先生は賢い。いや、この大学の教授陣は皆正しく賢い。だからこそ理解しているはずだ、光の国の横暴さに。ホームと光の国は対等であり、それらの受け口は正しく開かれている……と、なっている。私もたまに、光の国への旅行の話や、亡命をしたという話を学内の生徒から聞くことができた。光の国への旅行も、相当金がかかっただろう。富裕層と会えるここに居なければ聞くことはできなかったはず。だけれども、この生徒より長く生き、そして彼らよりも知恵のある教授陣ですら光の国についての情報は同じなのだ。間違いなく、光の国はホームの知識層を疎ましく思い、遠ざけ、余計な知恵を付けないようにしている。
恐らく先生と話すのも最後になるだろうが、この時にも私はそんなことを考えている。

「先生、私は……、私がしばらくの間やりたいことというのは、私がここで学んだ専門的な知識は直接的には関係がありません。ですがここで得たものは、私の一生の財産です。いつかその恩を還元できればと考えています。皆に、先生にも。」
「そうなのかい。そうしてくれたら嬉しいねぇ。なに、そんなに背負うことはないんだよ。君はまだ若く、僕は年老いた。人生は君だけのものだよ。」
じゃあね、僕はも少しやることがあるから。と先生は去っていく。私は礼をしたまま見送った。
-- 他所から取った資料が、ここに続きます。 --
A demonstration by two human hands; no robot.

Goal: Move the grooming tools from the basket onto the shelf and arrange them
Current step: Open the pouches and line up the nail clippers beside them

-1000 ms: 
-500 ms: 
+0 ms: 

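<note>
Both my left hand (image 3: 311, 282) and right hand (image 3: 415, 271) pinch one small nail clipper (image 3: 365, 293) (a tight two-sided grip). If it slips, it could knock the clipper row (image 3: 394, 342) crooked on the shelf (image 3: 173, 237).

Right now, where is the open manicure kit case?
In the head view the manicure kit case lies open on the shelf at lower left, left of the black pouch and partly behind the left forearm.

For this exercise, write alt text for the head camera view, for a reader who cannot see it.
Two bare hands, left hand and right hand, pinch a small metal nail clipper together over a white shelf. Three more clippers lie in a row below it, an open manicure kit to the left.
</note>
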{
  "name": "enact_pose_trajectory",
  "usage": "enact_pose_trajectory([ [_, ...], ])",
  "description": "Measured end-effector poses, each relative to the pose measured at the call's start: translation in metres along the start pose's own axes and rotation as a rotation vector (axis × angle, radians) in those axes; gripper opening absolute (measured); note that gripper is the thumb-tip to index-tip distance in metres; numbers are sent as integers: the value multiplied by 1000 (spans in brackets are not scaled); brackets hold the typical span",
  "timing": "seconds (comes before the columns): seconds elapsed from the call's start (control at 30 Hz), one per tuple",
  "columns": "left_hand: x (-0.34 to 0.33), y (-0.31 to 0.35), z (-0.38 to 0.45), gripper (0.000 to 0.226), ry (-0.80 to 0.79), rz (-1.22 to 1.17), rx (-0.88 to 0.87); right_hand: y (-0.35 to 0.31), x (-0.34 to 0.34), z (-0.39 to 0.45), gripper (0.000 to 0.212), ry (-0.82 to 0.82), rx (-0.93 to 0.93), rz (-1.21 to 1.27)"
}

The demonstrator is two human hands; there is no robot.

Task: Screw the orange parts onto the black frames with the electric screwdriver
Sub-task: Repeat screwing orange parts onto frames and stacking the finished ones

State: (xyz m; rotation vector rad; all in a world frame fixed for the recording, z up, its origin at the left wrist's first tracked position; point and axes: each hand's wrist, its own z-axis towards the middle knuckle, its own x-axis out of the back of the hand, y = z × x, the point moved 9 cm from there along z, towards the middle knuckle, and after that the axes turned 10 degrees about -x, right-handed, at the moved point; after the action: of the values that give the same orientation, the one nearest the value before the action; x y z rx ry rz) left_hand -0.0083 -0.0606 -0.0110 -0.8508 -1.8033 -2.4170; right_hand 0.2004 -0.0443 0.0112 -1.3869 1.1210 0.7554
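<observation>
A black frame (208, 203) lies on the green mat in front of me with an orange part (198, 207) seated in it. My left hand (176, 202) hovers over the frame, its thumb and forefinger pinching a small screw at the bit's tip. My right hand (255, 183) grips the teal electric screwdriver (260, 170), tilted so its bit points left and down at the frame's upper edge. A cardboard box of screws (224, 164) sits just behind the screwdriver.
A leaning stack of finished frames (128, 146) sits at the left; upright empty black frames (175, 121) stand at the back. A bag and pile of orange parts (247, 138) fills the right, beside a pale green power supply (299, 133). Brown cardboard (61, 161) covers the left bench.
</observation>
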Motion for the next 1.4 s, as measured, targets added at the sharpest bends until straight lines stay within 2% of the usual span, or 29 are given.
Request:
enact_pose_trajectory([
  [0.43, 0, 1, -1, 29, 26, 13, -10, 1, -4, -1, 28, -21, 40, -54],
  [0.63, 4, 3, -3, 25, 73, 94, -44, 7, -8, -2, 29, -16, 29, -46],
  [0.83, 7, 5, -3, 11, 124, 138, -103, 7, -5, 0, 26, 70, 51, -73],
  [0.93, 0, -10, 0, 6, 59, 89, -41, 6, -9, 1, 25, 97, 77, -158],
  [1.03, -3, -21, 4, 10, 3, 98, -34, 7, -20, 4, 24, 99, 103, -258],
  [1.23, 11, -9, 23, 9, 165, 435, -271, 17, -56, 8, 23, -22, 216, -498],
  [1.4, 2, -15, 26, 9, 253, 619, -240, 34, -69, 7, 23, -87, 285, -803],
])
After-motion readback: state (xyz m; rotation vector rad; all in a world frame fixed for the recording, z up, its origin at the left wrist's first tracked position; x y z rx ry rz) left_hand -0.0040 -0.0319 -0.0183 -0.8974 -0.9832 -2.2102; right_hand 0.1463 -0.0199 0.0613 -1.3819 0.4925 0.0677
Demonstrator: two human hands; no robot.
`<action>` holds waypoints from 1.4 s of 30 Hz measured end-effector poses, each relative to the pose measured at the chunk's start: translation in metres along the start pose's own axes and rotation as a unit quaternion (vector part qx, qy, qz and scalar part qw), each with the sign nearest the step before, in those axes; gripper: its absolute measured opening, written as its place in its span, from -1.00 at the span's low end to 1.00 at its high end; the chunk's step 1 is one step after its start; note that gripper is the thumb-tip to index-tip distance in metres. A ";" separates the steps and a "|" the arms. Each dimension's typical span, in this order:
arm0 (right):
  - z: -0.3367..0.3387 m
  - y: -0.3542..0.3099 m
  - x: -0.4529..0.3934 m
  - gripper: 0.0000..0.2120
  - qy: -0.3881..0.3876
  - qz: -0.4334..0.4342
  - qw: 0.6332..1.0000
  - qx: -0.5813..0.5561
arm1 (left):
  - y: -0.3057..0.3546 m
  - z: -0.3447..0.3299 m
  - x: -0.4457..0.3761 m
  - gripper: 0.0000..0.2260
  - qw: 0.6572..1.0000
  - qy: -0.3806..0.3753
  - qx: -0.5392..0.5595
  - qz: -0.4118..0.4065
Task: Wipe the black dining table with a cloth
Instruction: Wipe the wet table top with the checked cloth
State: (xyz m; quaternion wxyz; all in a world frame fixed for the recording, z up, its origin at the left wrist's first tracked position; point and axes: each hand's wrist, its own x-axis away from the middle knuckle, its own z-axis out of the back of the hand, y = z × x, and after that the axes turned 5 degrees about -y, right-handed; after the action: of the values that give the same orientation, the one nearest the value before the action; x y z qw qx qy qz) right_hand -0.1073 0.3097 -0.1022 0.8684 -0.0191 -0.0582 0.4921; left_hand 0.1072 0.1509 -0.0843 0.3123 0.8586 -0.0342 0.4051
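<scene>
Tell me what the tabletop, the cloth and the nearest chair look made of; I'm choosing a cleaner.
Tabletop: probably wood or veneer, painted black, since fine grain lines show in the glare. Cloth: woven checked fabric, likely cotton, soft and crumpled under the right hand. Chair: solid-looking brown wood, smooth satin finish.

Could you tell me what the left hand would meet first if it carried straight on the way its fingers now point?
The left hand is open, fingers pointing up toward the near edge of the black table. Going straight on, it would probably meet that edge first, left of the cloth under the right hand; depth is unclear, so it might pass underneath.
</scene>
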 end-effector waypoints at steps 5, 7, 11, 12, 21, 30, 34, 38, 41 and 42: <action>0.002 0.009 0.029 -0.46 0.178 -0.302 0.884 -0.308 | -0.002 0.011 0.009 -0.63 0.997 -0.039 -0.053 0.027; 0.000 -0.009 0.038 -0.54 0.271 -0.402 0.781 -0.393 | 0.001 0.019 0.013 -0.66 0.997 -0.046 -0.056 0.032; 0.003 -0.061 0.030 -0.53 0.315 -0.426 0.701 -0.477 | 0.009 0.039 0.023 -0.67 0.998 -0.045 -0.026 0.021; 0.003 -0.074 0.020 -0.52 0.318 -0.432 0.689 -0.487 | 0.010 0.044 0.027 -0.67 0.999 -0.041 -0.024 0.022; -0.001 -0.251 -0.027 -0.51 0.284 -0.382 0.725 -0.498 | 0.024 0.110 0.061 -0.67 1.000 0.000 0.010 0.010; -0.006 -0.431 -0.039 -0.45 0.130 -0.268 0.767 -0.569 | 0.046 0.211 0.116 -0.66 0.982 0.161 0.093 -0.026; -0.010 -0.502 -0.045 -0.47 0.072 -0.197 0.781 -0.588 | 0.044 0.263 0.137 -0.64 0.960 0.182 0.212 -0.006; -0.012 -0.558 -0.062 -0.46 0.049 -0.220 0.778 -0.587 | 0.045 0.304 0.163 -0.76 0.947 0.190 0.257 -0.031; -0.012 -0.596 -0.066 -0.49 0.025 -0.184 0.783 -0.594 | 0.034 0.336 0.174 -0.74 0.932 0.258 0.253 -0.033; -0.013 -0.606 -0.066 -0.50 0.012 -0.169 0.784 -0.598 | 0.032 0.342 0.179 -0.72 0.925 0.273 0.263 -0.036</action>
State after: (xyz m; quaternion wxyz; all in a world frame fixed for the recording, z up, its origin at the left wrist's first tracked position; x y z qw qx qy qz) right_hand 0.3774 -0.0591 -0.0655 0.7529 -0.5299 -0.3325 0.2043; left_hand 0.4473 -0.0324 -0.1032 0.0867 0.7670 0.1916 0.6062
ちらりと、激しい反射を一瞬感じた。雲の切れ間から細く、太陽の光が伸び、白砂利の地面に反射し、細やかな光があたり一帯に散らばったのだ。雲が気流に揺れると同じく光も蠢いた。まるで、白い桜が舞っているようだった。


───ああ。この時だけの自己満足の施工の時点で、やはり設計ミスなのだ。